Jung Hsu — Drawing Borders
Island of things — Summer 2021
In collaboration with Zoe Spehr.
Taking the shore of an island as a boundary, it represents a conflict zone, an uncertain boundary, both geographically and psychologically.
Being separated by the water shapes a limit and a definition. However, the space can be utilized and function as an active and connecting space.
Two border-drawing robot arms are placed on two different islands: Valentinswerder and Taiwan.
The drawn line gets washed away by the water in a never-ending play.
Both portray an individual story of the island and its connection to the mainland.
Valentinswerder is a remote island that has a strong connection to Berlin due to its size and distance.
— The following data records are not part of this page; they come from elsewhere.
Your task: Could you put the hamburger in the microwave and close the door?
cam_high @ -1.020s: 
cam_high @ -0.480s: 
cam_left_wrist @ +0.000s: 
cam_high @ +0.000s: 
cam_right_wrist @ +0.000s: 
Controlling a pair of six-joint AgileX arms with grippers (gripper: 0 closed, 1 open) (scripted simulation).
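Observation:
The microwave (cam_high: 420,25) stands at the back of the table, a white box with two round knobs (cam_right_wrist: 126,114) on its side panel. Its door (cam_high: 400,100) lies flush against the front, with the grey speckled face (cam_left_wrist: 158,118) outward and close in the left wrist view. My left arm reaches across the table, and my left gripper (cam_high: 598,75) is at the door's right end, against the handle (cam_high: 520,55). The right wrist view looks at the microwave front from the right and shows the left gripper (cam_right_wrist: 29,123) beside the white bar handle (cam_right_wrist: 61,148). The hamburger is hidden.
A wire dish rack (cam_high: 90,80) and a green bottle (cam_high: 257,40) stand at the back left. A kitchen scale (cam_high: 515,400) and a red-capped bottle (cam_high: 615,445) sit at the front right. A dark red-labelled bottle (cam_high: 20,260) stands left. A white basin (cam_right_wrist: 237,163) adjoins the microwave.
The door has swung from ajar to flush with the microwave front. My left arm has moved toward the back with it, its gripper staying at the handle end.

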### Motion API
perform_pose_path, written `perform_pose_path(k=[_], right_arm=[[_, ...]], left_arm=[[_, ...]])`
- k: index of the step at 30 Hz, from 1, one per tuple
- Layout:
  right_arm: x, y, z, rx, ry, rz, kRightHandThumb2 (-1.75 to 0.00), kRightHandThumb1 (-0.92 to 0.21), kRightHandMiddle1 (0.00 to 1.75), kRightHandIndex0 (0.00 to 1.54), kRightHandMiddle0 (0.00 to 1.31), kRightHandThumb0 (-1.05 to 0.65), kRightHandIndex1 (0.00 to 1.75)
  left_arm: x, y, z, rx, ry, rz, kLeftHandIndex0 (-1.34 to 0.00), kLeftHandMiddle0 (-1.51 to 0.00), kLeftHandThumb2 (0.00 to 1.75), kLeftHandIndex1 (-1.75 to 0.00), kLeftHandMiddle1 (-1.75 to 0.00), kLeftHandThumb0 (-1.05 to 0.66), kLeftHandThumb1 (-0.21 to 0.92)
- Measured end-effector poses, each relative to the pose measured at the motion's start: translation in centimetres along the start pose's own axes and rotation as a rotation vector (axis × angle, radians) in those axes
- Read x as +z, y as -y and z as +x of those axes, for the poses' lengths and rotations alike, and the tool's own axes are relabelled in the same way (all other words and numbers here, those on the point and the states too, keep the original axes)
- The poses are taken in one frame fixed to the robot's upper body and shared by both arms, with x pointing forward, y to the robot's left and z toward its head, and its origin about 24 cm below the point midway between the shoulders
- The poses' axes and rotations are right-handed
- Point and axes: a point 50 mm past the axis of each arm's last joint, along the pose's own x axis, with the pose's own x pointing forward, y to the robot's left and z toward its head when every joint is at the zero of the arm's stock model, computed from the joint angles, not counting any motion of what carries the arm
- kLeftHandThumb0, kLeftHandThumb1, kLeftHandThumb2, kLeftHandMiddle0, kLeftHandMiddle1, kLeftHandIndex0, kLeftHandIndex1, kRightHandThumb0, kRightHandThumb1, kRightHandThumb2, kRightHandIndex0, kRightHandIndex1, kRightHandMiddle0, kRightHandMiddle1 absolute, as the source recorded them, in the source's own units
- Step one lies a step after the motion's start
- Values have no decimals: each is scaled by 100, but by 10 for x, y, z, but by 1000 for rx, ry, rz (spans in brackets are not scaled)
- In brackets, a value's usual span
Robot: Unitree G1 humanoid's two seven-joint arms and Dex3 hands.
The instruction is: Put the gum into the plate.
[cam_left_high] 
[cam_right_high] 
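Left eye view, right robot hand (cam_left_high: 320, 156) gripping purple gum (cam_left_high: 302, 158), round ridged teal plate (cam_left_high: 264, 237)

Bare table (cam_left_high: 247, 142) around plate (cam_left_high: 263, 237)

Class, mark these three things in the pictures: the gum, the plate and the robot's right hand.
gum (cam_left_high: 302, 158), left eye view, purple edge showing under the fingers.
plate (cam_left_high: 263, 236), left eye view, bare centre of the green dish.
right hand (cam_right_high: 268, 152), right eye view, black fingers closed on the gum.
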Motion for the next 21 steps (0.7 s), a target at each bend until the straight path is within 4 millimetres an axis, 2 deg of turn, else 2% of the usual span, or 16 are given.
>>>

Using the space as a connecting element. Despite forming an own system and home to the islanders, the connection with the mainland is indispensable.
Taiwan is separated from the mainland of China by the Taiwan strait, the shortest distance is only about 130 kilometers. For some people, the strait is a natural barrier that protects their independence. For others, it is just a gap, which cuts them off from the past. The relationship between Taiwan and China is still changing. As islanders, we can only constantly redefine our identity in the floating spectrum, like drawing lines in front of where we stand.
To draw lines on the ground is a strong statement, sometimes it even looks like a rejection. The lines are our boundary, our defense, and our definition. In the intertidal zone, lines are wiped away by waves. Even though we all know this will happen, we still keep drawing.